Show that the points A(3,0), B(4,5), C(-1,4) and D(-2,-1) are the vertices of a rhombus. Find its area.
Solution
The given points are A(3,0), B(4,5), C(-1,4) and D(-2,-1)

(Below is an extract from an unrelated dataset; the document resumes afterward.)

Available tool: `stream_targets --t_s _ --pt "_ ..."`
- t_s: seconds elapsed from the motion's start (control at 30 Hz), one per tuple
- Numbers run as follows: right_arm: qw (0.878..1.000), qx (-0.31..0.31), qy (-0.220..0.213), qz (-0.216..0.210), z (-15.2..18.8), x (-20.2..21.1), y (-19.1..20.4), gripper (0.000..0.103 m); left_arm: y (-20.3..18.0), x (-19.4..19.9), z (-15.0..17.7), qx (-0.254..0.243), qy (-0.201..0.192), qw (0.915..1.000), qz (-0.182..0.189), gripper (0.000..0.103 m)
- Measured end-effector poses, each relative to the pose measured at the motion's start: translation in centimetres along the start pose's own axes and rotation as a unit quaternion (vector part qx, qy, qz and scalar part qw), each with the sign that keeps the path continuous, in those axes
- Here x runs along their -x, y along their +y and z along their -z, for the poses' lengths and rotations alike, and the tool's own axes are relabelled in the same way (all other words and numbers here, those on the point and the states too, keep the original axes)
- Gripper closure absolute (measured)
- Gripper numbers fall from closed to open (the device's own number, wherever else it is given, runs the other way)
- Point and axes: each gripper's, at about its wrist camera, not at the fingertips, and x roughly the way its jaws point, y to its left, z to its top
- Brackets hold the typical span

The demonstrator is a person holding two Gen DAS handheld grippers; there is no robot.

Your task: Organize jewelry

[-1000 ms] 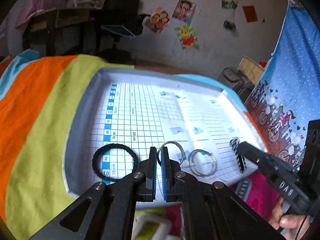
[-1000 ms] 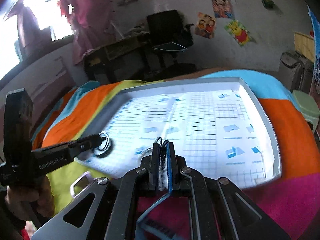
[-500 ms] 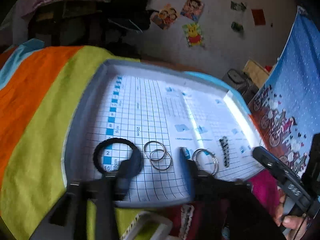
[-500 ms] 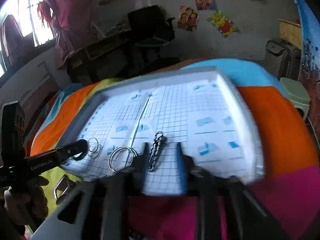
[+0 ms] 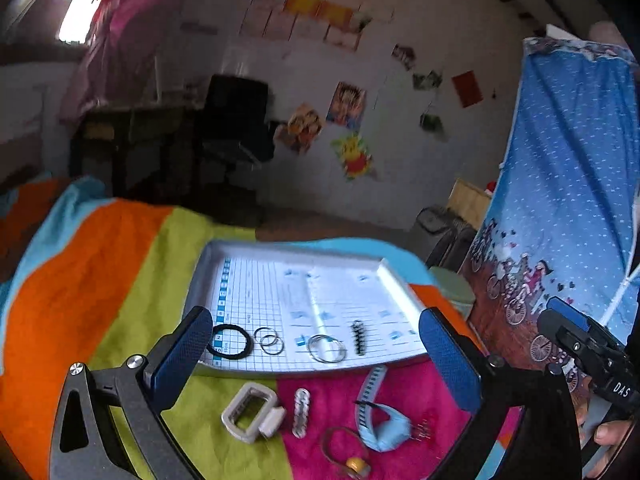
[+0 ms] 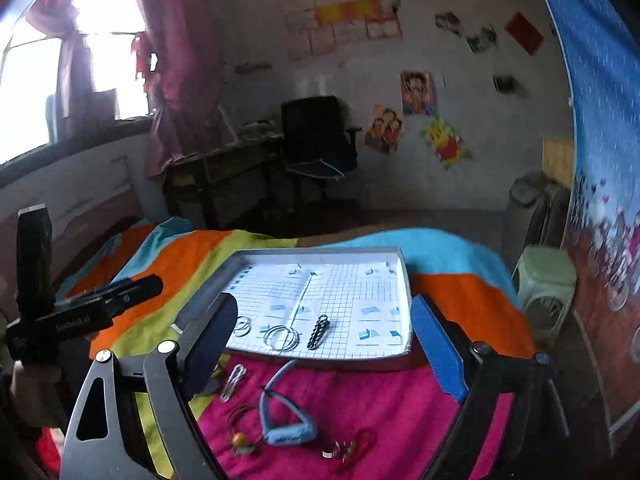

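Both grippers hang above the striped blanket point(image 5: 100, 280) on the near side of the tray point(image 5: 296, 250). The left gripper point(image 5: 316, 354) has its blue-padded fingers point(image 5: 182, 360) spread wide with nothing between them, and the right gripper point(image 6: 328, 344) is just as wide apart and empty.

Nearest, on the pink stripe in front of the tray, loose pieces lie scattered. The left wrist view shows a pale rectangular buckle point(image 5: 252, 410) on the green stripe, just left of a small silver chain link piece point(image 5: 301, 412), then a light blue strap point(image 5: 378, 416) and a ring with an amber bead point(image 5: 348, 454). The buckle cannot be made out in the right wrist view, which instead shows a red loop with small silver bits point(image 6: 352, 446) at the near right, missing from the left view.

Inside the tray, along its near edge, a row lies on the gridded sheet: a black ring point(image 5: 230, 342) at the far left, a pair of small silver hoops point(image 5: 269, 340) beside it, larger silver hoops point(image 5: 326, 348) next, and a dark beaded chain point(image 5: 357, 337) to their right. In the right wrist view the black ring is hidden behind a finger, while the chain point(image 6: 318, 332) is clear.

Beyond the tray stand a dark desk point(image 6: 224, 176) and a black office chair point(image 6: 316, 136). Only the right wrist view shows the bright window point(image 6: 52, 80).
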Motion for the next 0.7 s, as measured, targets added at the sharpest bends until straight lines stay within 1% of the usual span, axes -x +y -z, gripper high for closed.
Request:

`AB = sqrt((3-4)^2 + (0-5)^2 ) = sqrt((-1)^2 +(-5)^2)`
`= sqrt(1+25) = sqrt(26)`
`BC = sqrt((4+1)^2 +(5-4)^2) = sqrt((5)^2 +(1)^2)`
`= sqrt(25+1) = sqrt(26)`
`CD = sqrt((-1+2)^2 +(4+1)^2) = sqrt((1)^2 +(5)^2)`
`= sqrt(1+25) = sqrt(26)`
`AD = sqrt((3+2)^2 +(0+1)^2) = sqrt((5)^2 +(1)^2)`
`= sqrt(25+1) = sqrt(26)`
`AC = sqrt((3+1)^2 + (0-4)^2) = sqrt((4)^2+(-4)^2)`
`= sqrt(16+16) =4sqrt(2)`
`BD = sqrt((4+2)^2 +(5+1)^2 ) = sqrt((6)^2+(6)^2)`
`= sqrt((36+36)) = 6 sqrt(2) `
`∵ AB = BC =CD =AD = 6 sqrt(2) and AC ≠ BD `
Therefore, the given points are the vertices of a rhombus
Area (Δ ABCD ) =`1/2 xx AC xxBD`
`= 1/2 xx 4 sqrt(2) xx 6 sqrt(2 ) = 24 ` sq. units
Hence, the area of the rhombus is 24 sq. units.